What is being asked: Return the lines below that carry the word "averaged".
(Given data begins)
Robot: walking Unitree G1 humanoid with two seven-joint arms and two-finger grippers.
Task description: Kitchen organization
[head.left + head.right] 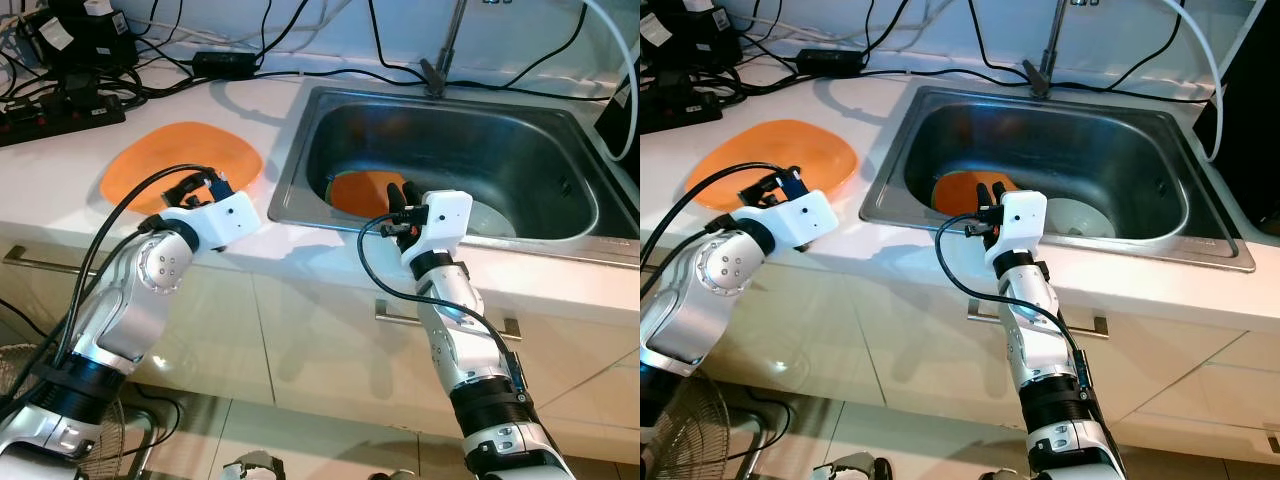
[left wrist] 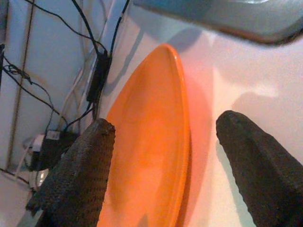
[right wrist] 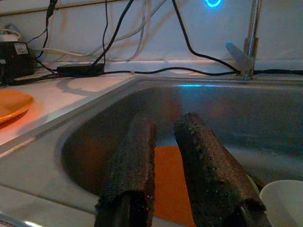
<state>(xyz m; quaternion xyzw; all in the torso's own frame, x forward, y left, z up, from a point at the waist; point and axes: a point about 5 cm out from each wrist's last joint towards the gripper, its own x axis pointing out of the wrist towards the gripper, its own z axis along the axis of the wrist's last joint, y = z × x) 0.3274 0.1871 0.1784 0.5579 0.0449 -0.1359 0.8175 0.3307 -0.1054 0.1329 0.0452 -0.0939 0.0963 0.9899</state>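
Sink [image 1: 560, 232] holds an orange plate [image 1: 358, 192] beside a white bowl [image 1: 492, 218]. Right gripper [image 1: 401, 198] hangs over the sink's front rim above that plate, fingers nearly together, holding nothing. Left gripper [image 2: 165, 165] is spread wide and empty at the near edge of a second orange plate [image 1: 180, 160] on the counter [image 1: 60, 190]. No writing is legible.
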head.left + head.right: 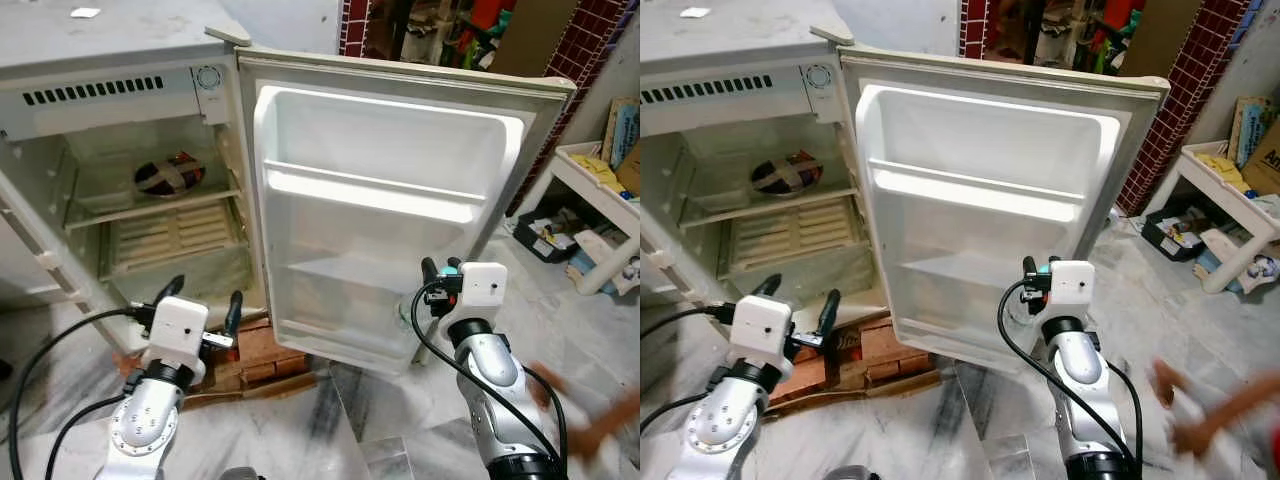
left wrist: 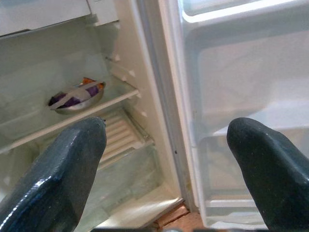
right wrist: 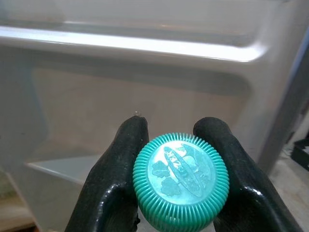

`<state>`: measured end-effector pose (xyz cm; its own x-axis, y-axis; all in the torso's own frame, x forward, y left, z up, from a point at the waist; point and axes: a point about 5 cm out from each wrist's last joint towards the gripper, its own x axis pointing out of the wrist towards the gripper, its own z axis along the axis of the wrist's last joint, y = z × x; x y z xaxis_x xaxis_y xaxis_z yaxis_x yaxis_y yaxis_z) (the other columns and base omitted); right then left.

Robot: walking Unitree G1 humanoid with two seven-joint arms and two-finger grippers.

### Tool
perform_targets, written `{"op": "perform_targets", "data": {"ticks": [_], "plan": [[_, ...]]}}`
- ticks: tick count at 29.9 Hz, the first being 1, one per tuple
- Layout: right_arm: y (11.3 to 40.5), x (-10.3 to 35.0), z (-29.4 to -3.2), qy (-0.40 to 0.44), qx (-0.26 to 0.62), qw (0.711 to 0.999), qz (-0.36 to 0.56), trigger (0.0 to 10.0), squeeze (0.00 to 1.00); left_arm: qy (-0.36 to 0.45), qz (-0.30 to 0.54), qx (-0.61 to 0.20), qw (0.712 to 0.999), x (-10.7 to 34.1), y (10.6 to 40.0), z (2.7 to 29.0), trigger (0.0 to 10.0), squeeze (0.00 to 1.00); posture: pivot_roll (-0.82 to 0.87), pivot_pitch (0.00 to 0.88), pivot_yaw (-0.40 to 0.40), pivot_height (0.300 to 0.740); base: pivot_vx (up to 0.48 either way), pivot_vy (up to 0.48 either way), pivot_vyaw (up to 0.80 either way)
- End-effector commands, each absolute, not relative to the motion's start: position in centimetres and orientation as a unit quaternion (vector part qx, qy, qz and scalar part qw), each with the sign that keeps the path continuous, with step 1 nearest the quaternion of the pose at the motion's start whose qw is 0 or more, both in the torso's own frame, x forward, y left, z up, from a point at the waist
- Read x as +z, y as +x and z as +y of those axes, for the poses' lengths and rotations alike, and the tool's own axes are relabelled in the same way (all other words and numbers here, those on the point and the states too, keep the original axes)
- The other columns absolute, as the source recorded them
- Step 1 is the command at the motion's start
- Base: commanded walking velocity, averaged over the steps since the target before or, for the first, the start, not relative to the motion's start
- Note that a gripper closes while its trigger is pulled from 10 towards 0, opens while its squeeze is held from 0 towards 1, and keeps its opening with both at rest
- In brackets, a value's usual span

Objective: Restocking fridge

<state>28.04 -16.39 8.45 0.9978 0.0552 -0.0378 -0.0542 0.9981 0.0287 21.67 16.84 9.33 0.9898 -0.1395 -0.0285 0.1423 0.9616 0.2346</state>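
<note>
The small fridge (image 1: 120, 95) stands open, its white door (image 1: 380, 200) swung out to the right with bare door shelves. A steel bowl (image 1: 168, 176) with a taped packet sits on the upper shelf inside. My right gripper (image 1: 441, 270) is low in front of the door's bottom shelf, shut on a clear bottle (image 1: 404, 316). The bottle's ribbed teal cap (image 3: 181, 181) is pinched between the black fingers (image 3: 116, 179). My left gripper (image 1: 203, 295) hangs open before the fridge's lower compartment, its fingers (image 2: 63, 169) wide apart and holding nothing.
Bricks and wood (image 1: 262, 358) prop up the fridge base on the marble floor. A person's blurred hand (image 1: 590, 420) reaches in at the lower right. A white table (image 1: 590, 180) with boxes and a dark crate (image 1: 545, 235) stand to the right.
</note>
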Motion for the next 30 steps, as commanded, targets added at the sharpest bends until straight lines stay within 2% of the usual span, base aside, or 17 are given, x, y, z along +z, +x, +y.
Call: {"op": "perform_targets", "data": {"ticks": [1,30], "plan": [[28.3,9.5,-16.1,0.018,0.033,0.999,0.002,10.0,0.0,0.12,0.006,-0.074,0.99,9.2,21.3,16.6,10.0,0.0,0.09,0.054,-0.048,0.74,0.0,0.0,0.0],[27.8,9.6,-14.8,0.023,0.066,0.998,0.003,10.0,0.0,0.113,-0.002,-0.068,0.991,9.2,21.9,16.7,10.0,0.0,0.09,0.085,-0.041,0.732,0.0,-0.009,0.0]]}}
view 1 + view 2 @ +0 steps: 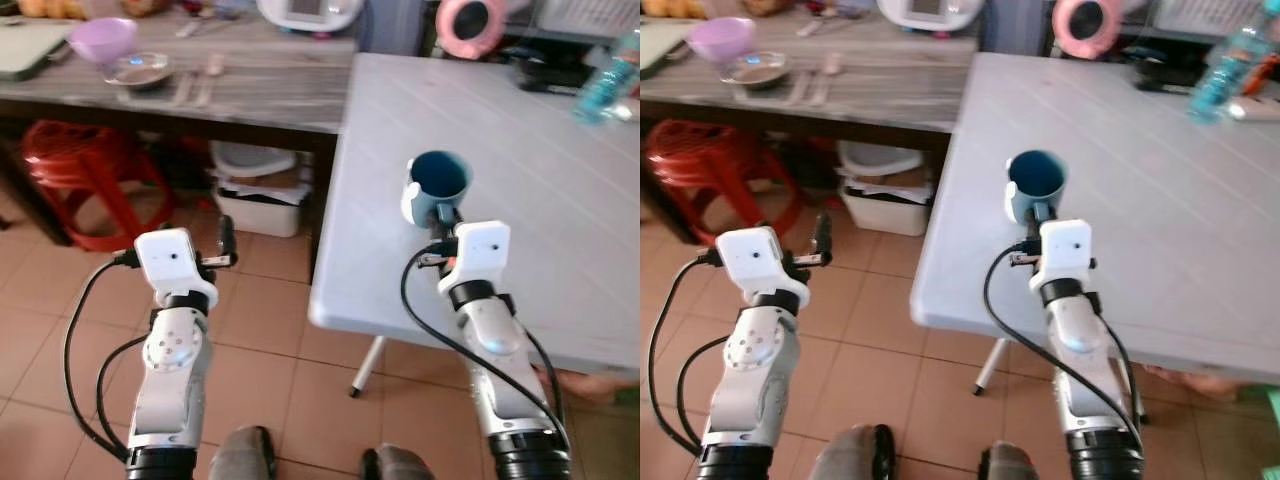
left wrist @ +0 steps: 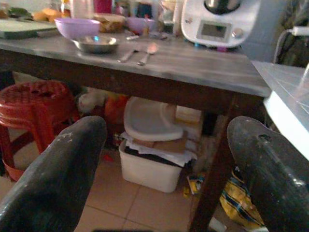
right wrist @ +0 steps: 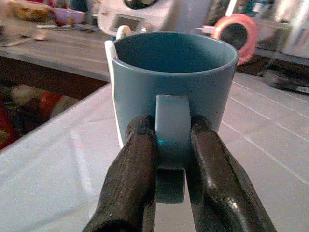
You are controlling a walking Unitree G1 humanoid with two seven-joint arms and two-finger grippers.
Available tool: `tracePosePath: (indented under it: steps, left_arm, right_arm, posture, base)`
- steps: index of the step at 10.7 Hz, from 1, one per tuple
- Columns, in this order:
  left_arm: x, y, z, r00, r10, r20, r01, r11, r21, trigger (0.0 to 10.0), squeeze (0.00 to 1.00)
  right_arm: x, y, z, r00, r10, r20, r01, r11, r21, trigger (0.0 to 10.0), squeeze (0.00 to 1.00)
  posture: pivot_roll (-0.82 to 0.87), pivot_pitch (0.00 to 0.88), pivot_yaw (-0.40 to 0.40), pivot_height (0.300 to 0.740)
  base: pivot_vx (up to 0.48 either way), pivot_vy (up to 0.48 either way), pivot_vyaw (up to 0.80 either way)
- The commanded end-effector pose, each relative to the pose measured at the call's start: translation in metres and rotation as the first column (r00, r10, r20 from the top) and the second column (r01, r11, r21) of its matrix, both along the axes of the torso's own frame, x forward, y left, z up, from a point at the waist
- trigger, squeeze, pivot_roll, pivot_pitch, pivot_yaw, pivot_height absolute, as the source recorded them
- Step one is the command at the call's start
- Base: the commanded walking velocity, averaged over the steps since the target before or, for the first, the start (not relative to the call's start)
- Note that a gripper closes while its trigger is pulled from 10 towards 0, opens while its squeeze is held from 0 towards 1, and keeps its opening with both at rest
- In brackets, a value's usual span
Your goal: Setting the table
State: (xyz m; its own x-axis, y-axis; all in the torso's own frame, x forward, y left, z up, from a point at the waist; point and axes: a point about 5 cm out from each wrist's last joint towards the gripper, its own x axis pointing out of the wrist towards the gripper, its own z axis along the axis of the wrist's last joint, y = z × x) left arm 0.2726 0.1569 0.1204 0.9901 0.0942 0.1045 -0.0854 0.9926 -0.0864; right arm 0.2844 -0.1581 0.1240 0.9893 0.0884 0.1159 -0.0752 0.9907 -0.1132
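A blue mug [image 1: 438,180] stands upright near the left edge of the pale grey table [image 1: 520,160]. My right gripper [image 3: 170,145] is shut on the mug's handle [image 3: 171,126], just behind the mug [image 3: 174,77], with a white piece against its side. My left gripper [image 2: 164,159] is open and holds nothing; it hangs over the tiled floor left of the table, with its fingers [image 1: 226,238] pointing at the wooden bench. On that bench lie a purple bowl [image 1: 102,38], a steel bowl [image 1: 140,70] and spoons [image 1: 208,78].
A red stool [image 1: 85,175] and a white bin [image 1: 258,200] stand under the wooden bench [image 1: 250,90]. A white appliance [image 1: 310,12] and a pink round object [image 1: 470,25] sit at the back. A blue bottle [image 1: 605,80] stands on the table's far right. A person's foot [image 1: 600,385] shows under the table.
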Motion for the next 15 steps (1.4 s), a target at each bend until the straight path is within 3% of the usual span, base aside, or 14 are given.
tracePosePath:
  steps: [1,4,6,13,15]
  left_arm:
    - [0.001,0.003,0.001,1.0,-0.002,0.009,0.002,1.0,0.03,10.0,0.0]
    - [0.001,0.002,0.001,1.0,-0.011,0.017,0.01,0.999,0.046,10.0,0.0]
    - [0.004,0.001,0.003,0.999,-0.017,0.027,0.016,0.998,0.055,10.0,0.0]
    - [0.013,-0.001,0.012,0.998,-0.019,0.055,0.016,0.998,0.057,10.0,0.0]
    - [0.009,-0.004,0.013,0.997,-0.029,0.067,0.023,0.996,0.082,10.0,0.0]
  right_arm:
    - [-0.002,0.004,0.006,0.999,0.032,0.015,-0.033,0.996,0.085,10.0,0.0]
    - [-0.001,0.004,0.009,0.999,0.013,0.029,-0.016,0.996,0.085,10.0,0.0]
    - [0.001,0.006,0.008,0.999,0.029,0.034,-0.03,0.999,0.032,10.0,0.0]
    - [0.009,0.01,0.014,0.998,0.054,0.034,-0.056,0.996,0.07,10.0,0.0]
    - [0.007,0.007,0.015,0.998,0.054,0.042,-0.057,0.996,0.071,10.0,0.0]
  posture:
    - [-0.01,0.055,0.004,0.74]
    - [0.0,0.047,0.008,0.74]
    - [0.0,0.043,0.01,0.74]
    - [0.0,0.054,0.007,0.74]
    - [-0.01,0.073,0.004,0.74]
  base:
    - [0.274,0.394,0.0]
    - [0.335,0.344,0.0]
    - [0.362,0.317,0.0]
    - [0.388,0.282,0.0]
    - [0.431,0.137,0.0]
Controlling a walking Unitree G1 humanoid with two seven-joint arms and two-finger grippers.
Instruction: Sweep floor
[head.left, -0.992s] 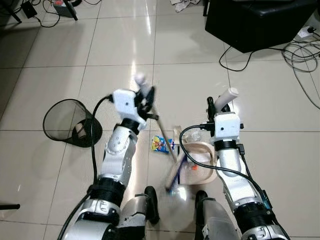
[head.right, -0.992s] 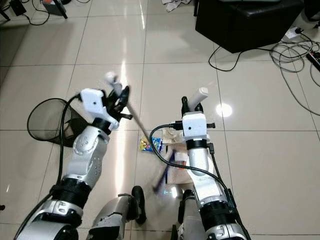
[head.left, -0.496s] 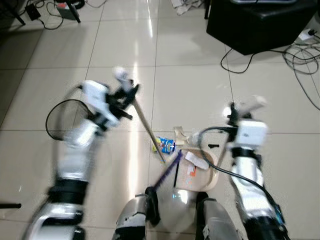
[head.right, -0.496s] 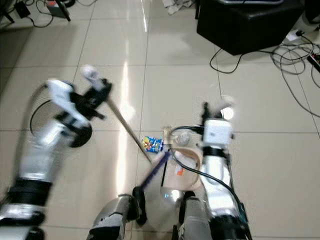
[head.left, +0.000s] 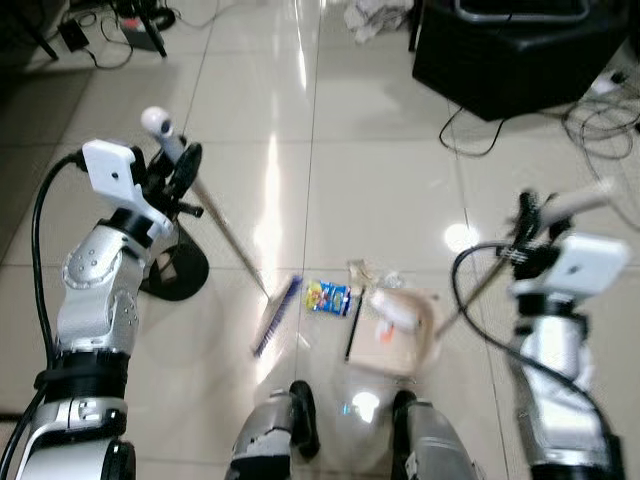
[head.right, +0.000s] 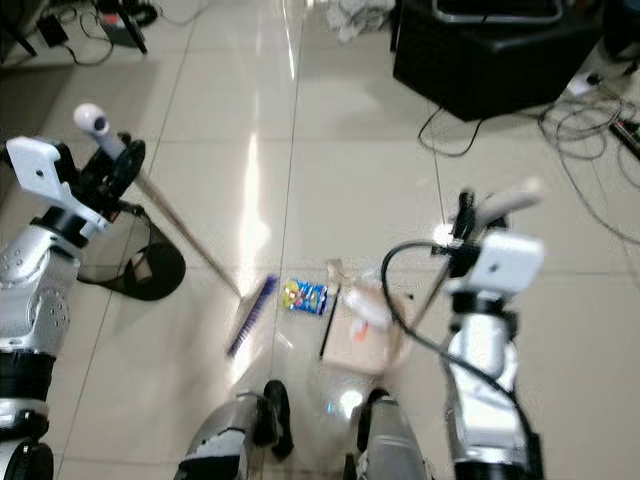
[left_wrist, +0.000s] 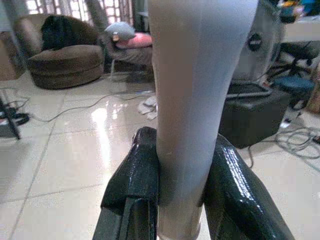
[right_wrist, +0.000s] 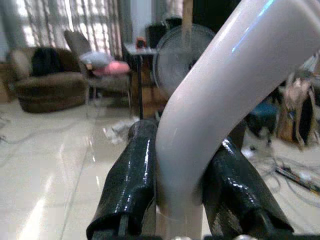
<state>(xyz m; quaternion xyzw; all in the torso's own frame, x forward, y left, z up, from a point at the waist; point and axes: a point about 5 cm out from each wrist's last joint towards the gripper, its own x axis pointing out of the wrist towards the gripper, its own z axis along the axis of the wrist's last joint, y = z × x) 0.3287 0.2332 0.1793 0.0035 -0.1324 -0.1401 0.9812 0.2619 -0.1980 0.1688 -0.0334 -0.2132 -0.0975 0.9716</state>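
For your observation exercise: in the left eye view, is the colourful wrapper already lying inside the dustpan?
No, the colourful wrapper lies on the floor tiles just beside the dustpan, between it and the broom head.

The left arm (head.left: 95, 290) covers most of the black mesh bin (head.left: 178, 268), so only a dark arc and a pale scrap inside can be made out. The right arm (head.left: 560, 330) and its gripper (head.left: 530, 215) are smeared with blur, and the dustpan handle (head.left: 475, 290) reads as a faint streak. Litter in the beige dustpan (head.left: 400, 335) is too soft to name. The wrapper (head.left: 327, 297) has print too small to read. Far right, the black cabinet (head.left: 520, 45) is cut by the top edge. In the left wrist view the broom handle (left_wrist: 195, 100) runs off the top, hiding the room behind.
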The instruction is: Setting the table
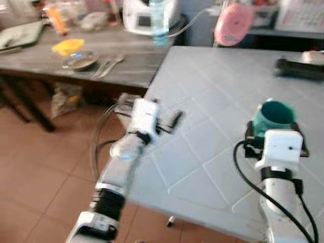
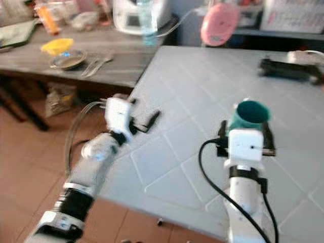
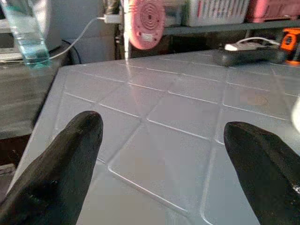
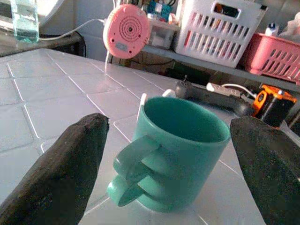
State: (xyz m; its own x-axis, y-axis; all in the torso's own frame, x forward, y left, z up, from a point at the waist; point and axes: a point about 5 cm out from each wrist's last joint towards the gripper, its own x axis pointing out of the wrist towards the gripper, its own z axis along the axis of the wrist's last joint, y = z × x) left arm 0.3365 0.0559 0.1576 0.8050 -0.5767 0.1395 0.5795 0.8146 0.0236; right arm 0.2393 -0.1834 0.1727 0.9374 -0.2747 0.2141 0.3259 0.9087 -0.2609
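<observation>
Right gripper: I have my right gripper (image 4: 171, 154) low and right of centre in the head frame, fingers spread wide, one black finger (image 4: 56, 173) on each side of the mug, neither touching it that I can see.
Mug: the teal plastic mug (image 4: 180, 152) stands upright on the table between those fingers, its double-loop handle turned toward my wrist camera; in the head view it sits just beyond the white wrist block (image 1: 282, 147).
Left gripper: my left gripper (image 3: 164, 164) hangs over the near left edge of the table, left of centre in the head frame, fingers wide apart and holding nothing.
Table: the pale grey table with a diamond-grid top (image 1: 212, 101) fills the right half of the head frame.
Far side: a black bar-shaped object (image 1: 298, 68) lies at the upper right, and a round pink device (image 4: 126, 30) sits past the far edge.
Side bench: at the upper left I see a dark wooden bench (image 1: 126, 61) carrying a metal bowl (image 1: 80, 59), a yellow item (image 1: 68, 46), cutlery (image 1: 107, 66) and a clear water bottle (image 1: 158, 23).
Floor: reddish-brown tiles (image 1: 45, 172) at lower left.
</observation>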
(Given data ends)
Result below:
- Base: commanded walking velocity, averaged over the steps since the target before or, for the first, the start, not relative to the motion's start
- Base: the commanded walking velocity, averaged over the steps since the target before or, for the first, the start (not relative to the call's start)

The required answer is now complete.